Este reportero solicitó una explicación a Comunicaciones, pero no hubo respuesta; tras el cierre de la nota la CONRED respondió que «… se está analizando la viabilidad para poder atender a las comunidades, tomando en cuenta que el área tiene una declaratoria de alto riesgo».
En tiempos de invierno, el río ya está crecido, se cierra el paso por el río El Jute y las personas desde las 3pm se quedan en los buses a esperar que baje el caudal; pasan a la 1 de la mañana a pie; otros tienen que pedir albergue debido a la falta de puentes. Para llegar del río El Jute a San Andrés Osuna, por la falta de mantenimiento del camino, son 3 o 4 horas.

Vecinos demandan infraestructura.
La primera semana de septiembre los pobladores bloquearon el paso en el kilómetro 95, Ruta Nacional 14. La petición: El puente del río El Jute, existen las bases antiguas de un puente que estuvo ahí. El puente de La Trinidad y la pavimentación de los 12 kilómetros desde El Jute a San Andrés Osuna. Es la única ruta de evacuación para salvaguardar la vida de 8 mil familias que viven en las faldas del volcán de Fuego.
Los vecinos aseguran que no están dentro del área de alto riesgo.
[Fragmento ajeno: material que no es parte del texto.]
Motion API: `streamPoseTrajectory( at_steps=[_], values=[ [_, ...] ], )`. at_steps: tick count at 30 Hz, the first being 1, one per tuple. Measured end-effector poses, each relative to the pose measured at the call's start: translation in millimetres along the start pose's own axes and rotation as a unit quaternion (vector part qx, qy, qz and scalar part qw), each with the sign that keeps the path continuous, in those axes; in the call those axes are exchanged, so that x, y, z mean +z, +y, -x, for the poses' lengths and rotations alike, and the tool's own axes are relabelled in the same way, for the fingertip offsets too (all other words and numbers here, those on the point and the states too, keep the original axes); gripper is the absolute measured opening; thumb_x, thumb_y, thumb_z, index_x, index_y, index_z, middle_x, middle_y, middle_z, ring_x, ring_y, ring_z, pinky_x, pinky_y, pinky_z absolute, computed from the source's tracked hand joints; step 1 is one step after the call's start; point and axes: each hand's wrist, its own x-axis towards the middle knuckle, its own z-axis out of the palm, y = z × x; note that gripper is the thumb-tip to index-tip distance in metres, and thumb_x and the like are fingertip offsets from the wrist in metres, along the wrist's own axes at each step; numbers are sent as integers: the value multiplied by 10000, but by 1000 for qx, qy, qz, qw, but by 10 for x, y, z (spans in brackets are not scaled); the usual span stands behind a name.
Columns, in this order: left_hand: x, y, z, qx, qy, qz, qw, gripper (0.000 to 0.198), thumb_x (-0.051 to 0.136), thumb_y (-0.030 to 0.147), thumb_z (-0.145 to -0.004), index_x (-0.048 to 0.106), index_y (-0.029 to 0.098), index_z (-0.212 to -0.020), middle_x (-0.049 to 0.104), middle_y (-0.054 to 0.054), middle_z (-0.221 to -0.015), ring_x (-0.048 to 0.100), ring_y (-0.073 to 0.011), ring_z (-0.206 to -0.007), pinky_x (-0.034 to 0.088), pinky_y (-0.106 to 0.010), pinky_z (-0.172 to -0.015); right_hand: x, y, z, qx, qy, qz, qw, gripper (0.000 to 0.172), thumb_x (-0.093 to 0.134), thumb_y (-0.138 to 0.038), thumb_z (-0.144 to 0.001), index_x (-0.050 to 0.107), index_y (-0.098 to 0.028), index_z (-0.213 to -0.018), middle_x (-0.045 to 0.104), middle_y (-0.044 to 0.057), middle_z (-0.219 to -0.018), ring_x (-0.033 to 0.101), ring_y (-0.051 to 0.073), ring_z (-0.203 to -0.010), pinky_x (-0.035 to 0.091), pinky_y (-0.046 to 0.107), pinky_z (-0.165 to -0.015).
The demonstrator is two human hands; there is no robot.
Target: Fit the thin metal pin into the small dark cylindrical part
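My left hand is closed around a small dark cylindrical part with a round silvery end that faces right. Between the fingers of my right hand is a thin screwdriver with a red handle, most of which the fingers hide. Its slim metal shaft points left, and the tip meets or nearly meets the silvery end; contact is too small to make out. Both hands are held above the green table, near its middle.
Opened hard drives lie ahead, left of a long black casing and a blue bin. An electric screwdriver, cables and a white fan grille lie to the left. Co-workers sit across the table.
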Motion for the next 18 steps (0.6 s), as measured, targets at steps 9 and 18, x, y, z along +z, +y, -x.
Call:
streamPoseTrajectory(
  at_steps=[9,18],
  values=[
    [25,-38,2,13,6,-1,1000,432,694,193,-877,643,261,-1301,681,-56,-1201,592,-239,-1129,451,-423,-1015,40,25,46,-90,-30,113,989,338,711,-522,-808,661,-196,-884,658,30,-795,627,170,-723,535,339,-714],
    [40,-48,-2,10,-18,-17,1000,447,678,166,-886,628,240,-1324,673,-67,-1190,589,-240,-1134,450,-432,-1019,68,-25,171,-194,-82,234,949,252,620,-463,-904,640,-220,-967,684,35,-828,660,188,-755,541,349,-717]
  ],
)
La señora González: gracias a Dios no estamos cerca de las barrancas, por eso no nos han declarado en zona de riesgo.
Si no se les dota de infraestructura, los vecinos piden reubicación, como
ocurrió con pobladores de San José Los Lotes, a quienes se les dotó de vivienda en la colonia La Dignidad, donde residen 1 mil afectados por la erupción de 2018.
Nota del editor: 15/09-2026. Se agregó la respuesta de la CONRED que respondió después de programada la nota.